■ TASK DESCRIPTION:
Search the material below for the word "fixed". Copy every line where it is found.

Segment Open

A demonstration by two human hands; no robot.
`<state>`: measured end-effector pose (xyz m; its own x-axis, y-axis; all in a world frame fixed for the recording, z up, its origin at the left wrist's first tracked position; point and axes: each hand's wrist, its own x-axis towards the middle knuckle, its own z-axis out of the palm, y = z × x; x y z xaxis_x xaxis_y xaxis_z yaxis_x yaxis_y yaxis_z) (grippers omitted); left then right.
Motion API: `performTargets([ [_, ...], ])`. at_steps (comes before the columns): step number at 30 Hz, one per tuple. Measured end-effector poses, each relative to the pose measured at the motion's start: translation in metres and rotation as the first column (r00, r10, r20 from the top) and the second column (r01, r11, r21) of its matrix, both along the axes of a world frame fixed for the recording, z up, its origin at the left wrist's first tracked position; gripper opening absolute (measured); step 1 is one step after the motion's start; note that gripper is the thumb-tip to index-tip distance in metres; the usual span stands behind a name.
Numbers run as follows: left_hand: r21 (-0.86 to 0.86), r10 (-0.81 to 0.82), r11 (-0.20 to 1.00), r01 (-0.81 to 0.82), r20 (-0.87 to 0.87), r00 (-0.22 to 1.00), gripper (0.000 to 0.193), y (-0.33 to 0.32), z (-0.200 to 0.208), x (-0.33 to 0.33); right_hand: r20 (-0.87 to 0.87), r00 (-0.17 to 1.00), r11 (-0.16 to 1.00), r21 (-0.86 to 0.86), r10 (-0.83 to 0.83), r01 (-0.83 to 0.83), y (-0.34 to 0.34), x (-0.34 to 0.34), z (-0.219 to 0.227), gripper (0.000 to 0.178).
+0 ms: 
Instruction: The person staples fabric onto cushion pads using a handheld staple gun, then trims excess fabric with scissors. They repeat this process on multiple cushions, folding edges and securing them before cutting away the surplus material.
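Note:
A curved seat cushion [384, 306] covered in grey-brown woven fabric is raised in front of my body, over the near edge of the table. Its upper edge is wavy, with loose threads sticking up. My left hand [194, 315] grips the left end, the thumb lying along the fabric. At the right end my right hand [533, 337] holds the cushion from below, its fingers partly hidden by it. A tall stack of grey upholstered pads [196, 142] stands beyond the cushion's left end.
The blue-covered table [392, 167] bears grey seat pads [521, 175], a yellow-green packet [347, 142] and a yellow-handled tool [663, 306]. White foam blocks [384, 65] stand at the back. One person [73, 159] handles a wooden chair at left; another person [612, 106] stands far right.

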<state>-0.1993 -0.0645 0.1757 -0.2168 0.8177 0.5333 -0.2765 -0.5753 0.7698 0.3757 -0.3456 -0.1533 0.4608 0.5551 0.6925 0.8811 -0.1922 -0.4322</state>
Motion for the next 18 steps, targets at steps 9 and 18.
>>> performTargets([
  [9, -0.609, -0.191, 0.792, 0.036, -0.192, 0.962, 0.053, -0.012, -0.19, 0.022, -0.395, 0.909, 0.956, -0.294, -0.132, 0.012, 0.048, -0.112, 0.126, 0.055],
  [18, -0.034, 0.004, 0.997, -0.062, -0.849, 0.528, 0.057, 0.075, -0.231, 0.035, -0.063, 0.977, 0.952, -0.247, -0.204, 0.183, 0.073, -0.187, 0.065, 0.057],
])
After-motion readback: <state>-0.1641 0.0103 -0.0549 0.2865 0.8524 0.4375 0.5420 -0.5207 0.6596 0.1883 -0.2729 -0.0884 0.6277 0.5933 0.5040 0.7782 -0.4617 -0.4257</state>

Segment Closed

■ RESULT BELOW:
`<state>`: measured end-effector pose (xyz m; its own x-axis, y-axis; all in a world frame fixed for the recording, z up, its origin at the left wrist's first tracked position; point and axes: each hand's wrist, its own x-axis towards the middle knuckle, its own z-axis out of the palm, y = z × x; x y z xaxis_x xaxis_y xaxis_z yaxis_x yaxis_y yaxis_z) (grippers omitted); left then right.
Motion API: `performTargets([ [_, ...], ])`. at_steps (comes before the columns): step number at 30 Hz, one per tuple. Measured end-effector poses, each relative to the pose measured at the motion's start: translation in metres and rotation as the first column (r00, r10, r20 from the top) and the second column (r01, r11, r21) of its matrix, both along the axes of a world frame fixed for the recording, z up, its origin at the left wrist's first tracked position; gripper opening absolute (measured); step 1 is one step after the motion's start; note that gripper is the thumb-tip to index-tip distance in metres; the usual span stands behind a name.

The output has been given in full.